Maria Nation (A Season of Miracles) wrote the original screenplay and four-time Emmy winner Joe Sargent (A Lesson Before Dying) is directing.
Sussman and Gernon are exec producing, along with Paula Weinstein (The Perfect Storm).
AA has worldwide distribution.
Whizbang moves
into its own
WHIZBANG Films, headed by Frank Siracusa and Paul Gross, is expanding its focus from service production to proprietary projects.
‘Through our contacts with foreign and domestic service work, we’ve positioned ourselves as a production company that can service, produce and secure the sale of our products,’ says Siracusa.
Recently, the prodco was approached by West Coast producer Lorne MacPherson to coproduce Albert Johnson: The Mad Trapper, a story both Whizbang and MacPherson had coincidentally pitched CTV at the same time.
A Canadian story made into a movie by Hollywood in the 1950s, the film chronicles the true story of Albert Johnson, a legendary trapper who by keeping silent and mysterious, spurred an endless array of folklore about him.
When a group of Mounties eventually approached his cabin, he shot at them, killing one and igniting a massive Mountie chase through the mountains to Alaska, where he was finally shot down.
With Gross’ expanding career in writing/directing/producing/acting, he is likely to wear a few hats in the film, but so far nothing has been confirmed.
What has been confirmed is Whizbang’s relationship to U.S. channel Animal Planet, for which the Toronto house is producing a bunch of MOWs about adults’ relationships with animals.

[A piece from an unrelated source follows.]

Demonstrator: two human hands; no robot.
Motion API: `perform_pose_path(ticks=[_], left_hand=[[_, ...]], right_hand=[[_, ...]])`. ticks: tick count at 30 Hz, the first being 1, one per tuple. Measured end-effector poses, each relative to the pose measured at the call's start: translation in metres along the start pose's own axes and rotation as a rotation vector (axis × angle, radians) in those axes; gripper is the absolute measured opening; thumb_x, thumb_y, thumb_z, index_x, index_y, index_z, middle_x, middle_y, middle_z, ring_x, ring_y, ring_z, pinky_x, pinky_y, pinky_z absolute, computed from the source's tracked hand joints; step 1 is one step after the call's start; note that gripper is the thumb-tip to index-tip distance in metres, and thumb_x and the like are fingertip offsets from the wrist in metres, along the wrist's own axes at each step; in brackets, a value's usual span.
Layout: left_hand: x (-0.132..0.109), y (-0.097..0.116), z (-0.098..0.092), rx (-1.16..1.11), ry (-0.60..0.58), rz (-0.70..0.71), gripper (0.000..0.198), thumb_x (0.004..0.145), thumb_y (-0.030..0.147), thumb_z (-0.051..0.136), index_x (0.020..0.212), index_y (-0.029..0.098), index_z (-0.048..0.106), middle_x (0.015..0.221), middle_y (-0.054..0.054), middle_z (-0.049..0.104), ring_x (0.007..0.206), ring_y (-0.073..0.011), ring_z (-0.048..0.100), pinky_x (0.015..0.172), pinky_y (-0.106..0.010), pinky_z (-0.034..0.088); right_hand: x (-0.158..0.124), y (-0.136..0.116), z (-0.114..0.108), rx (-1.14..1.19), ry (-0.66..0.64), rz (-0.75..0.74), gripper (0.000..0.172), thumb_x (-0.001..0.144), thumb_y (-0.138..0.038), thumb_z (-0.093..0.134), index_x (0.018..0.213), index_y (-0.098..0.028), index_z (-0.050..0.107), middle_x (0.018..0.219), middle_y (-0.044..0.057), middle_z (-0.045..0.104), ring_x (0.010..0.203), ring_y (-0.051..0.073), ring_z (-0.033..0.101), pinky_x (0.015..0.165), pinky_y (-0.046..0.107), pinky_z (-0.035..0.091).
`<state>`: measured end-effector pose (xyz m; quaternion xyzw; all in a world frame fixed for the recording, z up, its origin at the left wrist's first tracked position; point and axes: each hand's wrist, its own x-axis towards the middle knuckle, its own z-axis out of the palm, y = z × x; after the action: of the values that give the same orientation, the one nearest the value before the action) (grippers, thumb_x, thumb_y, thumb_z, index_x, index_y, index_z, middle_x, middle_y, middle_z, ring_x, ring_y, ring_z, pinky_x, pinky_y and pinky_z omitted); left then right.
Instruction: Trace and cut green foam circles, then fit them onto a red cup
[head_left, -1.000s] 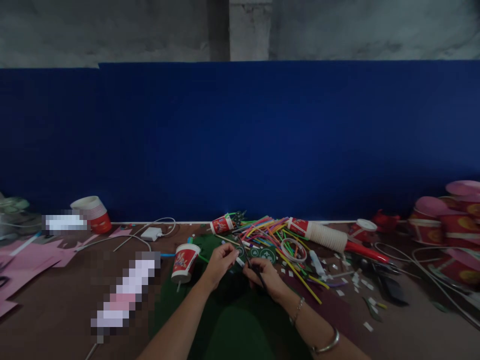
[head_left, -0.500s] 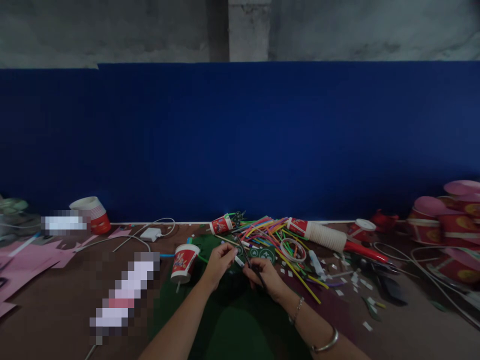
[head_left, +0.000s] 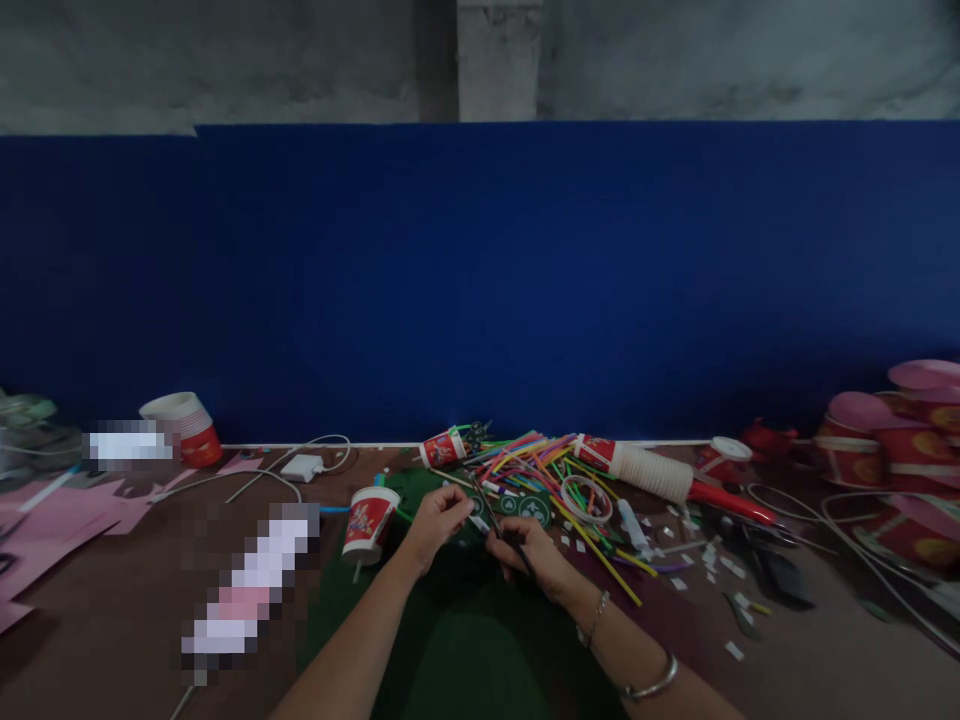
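My left hand (head_left: 441, 525) is closed, its thumb and fingertips pinching a small white strip (head_left: 478, 523). Facing it, my right hand (head_left: 534, 558) is wrapped round dark scissors (head_left: 517, 550), whose blades point up and away beside the strip. Both hands are above a dark green mat. A red and white paper cup (head_left: 371, 525) with a straw through its base lies tilted left of my left hand. Just beyond the hands, a heap of coloured straws (head_left: 529, 458) spreads out, with a roll of tape (head_left: 587, 500) on its right side.
A long stack of paper cups (head_left: 652, 472) lies on its side at the back right. White scraps (head_left: 735, 570) litter the table near a black object (head_left: 776, 570). Pink paper (head_left: 60, 530) and an adapter (head_left: 301, 467) with cables are on the left. Decorated red cups (head_left: 855, 445) crowd the far right.
The scissor blades look spread wider apart near the white strip. Both hands have stayed almost in place, and the things on the table have not moved.
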<state>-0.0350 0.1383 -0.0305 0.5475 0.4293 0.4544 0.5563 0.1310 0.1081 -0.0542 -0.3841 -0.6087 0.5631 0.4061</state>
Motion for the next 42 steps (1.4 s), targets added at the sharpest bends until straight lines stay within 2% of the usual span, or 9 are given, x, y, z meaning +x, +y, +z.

The first two are already underway. Meteor’s Tale, adapted by Paul Quarrington (Whale Music) from the book of the same name, tells the story of a man who becomes a social recluse after returning home from war. He adopts a hunting dog that can no longer hunt because of his fear of guns and the two help each other overcome their respective demons.
Orly Adelson Productions has U.S. distribution and Animal Planet retains first window, with Whizbang holding all other Canadian and international rights.
Siracusa is producing.
Tame the Wild Sky, exec produced by Jerry Abrams, is about a fatherless family that moves from San Francisco to a small town in Washington State, where the 16-year-old son is having problems adjusting, until one day he finds a rare hawk from Alaska that’s been shot. In nursing the bird back to health and helping it fly home, the boy becomes respected by his peers and emerges out of his slump.
Both films are budgeted at US$2 million and will go to camera in and around Toronto before December.
The company has also recently been approached by director/DOP Henry Less of The Players Film Company to adapt an Internet program for TV.
The Internet property follows a group of young adults who have been dropped in Costa Rica to survive with $500 each – a kind of exotic, urban Survivor.
Called Globe Monkeys, the TV series would put a bit of twist on the original idea. ‘It’ll be less soap opera, more competition,’ says Siracusa, who has pitched the show to Global, CTV and Alliance Atlantis, which has expressed interest.
Lewis takes year
leave from CounterSpin
HOST Avi Lewis is taking a year sabbatical from CBC Newsworld’s daily flagship currents affairs program CounterSpin.
‘It was the hardest decision of my life to step off the wild ride of daily debate television,’ he says. ‘But after more than 500 shows in three years, I realize that a host cannot live on adrenaline alone. I’m looking forward to revisiting some of the content of CounterSpin in a different gear. I’m thinking about writing a book.’
Meantime, the series will be part of the new CBC schedule this fall in the form of special ‘town hall’ editions produced from various parts of Canada. Lewis will host CounterSpin Sunday on the main network and Newsworld through the fall and then he will take off for a year.
The search for a new host will soon begin.